The Jamaican Political Divide: ‘Nobody canna cross it!’


Years ago, as a youngster, I had a dream! It was crystal clear. Michael Manley was prime minister of Jamaica, and Edward Seaga was the minister of finance – in the same administration! I cannot tell how it happened but, as I grew up, I met some folks who apparently had the same dream too.

Well, I woke up a long time ago; and, since Manley is dead and Seaga is no longer in active politics, so much for my dream!

Growing up on the outskirts of Trench Town in the late ‘70s, my youthful experiences were intermingled with supporters of the People’s National Party (PNP) which formed the government at the time. I was impressed with Manley’s oratorical skills and – children live what they learn – so, for all intents and purposes I was ‘PNP’.
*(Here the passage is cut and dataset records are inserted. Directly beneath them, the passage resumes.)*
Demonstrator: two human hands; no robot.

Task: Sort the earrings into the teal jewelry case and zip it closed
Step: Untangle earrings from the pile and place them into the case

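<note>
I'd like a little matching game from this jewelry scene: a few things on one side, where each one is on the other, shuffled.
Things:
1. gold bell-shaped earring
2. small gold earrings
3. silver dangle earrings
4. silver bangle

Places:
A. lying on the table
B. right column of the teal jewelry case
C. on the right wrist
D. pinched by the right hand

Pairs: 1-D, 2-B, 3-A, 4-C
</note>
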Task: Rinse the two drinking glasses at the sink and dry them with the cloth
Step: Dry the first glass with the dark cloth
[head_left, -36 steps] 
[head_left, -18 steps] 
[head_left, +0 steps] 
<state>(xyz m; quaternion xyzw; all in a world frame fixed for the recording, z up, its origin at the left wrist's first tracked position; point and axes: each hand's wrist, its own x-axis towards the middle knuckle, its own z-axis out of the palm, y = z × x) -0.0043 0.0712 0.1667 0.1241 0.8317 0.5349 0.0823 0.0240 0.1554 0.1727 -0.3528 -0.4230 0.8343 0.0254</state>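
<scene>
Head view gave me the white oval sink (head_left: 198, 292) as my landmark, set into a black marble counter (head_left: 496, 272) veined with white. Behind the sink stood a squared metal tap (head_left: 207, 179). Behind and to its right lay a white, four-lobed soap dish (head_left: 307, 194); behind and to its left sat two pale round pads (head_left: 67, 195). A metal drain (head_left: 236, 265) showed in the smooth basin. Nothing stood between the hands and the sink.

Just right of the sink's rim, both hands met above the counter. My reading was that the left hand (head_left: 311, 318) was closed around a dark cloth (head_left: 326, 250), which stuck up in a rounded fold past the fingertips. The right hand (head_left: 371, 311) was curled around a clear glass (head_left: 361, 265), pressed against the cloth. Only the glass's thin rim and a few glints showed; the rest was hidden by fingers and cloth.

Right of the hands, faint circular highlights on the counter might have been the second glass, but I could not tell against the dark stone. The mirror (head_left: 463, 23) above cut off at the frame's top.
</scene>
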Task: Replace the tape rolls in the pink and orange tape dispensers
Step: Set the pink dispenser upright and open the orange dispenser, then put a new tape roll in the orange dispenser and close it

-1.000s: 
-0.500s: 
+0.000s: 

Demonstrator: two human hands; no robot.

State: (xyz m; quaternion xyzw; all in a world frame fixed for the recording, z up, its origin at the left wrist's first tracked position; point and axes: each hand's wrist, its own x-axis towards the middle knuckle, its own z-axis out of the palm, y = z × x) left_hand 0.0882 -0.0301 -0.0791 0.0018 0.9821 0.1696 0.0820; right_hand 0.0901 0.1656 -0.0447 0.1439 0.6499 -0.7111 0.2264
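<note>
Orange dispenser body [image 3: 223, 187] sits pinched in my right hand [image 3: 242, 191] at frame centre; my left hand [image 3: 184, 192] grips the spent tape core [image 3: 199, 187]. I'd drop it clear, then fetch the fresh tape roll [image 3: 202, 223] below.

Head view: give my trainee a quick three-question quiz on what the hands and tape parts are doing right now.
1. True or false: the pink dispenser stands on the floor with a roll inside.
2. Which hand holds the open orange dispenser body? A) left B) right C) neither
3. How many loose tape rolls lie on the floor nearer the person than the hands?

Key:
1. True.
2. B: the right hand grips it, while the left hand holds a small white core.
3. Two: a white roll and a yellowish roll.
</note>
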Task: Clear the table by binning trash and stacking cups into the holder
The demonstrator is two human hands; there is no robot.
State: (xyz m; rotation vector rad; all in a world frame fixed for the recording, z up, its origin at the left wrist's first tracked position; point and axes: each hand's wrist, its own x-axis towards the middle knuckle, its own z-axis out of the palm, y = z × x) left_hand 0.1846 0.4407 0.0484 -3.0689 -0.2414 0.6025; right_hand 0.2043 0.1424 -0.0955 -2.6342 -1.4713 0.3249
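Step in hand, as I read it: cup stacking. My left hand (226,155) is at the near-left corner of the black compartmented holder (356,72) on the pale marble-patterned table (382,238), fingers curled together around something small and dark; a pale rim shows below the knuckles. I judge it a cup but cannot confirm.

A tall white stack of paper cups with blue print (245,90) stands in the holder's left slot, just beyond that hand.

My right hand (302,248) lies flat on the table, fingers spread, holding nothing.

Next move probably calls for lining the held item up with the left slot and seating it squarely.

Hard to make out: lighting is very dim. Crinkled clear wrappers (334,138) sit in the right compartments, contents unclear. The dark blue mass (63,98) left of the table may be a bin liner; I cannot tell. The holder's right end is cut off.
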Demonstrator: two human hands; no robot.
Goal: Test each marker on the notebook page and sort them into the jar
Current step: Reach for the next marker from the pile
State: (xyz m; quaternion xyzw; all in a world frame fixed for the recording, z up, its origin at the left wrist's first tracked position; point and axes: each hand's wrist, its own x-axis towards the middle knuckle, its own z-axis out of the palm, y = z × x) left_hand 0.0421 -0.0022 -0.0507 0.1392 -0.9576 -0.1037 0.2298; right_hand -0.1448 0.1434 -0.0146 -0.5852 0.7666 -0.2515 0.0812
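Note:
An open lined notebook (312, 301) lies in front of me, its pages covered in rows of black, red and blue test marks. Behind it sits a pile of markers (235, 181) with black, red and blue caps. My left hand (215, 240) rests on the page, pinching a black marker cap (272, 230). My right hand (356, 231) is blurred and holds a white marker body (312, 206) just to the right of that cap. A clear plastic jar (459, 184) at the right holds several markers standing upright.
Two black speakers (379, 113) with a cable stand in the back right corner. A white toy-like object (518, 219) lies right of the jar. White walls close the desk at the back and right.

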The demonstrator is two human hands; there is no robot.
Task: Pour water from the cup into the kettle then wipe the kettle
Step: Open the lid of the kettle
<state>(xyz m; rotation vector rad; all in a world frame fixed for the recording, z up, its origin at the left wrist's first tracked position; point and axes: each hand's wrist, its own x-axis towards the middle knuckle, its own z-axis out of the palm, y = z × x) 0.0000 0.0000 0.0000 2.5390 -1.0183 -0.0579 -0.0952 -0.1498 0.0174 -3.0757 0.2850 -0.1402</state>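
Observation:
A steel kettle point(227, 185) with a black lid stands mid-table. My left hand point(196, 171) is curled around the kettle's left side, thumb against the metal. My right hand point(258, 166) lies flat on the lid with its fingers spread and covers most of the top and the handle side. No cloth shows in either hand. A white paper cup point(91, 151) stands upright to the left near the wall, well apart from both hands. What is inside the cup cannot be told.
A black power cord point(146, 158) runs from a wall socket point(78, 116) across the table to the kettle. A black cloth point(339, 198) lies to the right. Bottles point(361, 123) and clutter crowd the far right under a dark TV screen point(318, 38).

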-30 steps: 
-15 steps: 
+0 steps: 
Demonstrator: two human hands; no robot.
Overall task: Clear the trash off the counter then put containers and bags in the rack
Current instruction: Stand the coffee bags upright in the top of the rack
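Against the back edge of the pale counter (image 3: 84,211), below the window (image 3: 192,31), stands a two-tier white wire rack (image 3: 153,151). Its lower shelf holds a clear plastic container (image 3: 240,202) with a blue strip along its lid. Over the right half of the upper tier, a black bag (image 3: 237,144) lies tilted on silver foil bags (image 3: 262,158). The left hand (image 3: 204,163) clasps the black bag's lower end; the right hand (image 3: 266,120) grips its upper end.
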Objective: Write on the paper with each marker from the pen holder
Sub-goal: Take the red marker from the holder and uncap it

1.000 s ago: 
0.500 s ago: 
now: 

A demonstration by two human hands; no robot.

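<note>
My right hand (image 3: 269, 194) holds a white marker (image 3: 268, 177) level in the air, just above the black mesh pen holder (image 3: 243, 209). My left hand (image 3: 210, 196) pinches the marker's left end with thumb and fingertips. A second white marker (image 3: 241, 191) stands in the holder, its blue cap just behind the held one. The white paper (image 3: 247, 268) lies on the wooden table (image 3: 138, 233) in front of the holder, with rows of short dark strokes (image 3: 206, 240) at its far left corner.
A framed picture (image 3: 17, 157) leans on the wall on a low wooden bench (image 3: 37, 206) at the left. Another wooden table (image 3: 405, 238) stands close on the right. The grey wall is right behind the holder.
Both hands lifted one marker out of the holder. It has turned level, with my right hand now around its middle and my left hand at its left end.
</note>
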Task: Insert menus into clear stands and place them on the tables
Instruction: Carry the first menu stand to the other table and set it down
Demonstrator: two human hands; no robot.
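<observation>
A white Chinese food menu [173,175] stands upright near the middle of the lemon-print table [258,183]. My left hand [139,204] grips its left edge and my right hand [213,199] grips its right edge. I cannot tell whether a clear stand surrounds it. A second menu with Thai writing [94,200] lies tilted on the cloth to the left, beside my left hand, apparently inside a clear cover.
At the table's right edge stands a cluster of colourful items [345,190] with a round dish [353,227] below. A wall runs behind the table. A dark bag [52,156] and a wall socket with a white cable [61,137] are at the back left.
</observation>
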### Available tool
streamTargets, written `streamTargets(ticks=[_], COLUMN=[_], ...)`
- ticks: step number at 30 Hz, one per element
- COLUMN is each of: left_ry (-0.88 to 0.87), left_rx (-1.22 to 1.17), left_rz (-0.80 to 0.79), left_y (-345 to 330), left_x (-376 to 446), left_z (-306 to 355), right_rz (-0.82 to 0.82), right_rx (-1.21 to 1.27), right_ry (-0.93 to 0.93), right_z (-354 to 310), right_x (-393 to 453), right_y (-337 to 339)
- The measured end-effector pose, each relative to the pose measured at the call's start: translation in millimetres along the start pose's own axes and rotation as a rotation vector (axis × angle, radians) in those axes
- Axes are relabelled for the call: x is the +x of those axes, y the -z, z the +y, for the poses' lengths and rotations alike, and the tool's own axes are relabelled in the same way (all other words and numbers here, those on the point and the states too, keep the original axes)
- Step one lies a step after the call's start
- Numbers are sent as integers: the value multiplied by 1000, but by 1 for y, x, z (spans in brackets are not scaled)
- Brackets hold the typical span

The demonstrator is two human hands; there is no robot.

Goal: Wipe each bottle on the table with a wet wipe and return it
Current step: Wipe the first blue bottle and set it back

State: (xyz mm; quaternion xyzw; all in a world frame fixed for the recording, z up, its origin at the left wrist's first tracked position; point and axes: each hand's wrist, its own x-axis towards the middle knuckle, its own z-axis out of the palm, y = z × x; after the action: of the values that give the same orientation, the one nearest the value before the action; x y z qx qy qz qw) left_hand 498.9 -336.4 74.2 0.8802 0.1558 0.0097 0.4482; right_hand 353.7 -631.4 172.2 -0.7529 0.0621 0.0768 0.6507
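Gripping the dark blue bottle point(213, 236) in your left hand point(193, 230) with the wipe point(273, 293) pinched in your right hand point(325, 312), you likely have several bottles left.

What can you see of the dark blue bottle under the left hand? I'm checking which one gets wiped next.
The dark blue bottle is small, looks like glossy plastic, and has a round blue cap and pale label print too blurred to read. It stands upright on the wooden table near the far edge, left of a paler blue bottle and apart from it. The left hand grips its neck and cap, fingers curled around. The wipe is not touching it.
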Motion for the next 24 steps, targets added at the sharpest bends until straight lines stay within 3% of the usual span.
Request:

However, in the latter years of my high school days the Jamaica Labour Party (JLP) had by then taken over the reins of the administration. As a young student leader, I had occasion to interact with members of the JLP’s administration and I was also impressed with the managerial skills of Seaga. I found it odd though, since I still lived at my original residence, that I could not openly express my support for some of the initiatives of the JLP’s administration; while still espousing the larger views of the PNP.

On hindsight, this angered me! And somewhere along the way I made a conscious decision that – if I could not support what I thought was good in both parties and speak out against what I thought was wrong in both parties; then I would not get involved with either party.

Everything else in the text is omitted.